**What is being asked**. Without any images, write the data out exactly as it appears.

**Supplied information**.
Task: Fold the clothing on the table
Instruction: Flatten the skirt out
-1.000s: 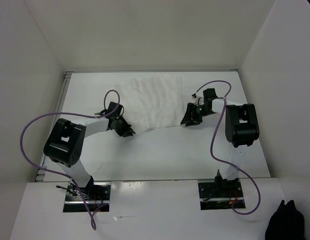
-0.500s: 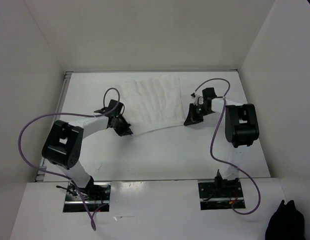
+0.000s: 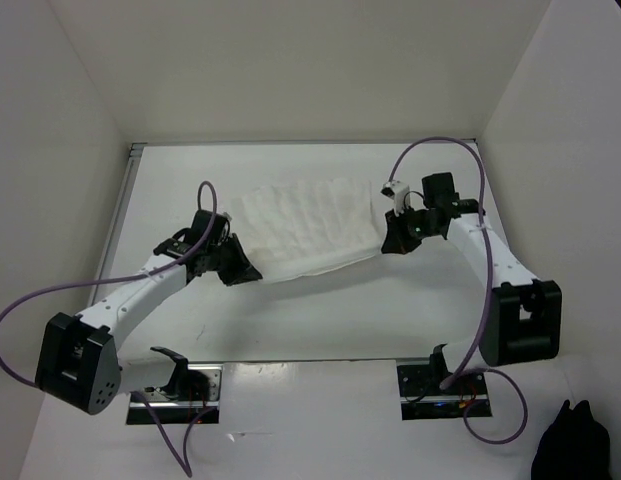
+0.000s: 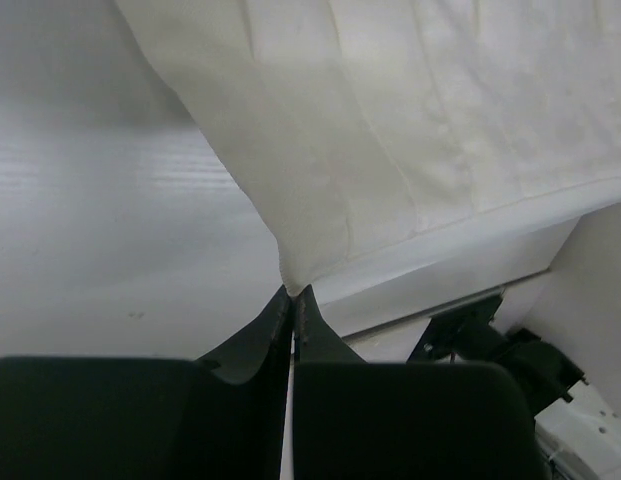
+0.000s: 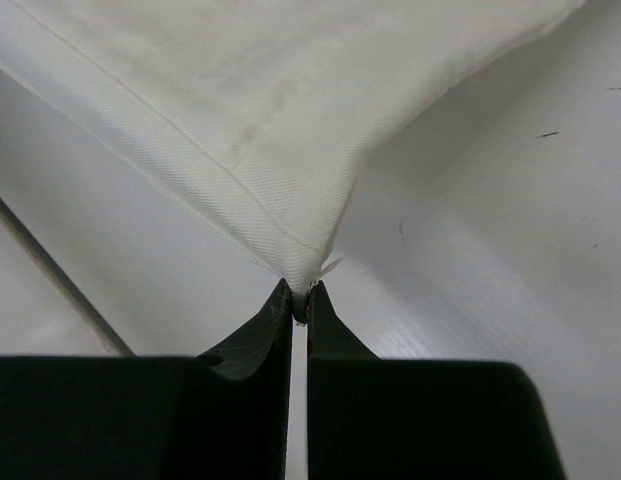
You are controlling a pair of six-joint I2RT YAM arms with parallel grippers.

**Answer**.
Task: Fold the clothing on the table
Instruction: Flatten the skirt out
-1.000s: 
-0.500s: 
+0.000s: 
+0.000s: 
+0.000s: 
You are controlling a pair of six-joint I2RT YAM arms with parallel grippers.

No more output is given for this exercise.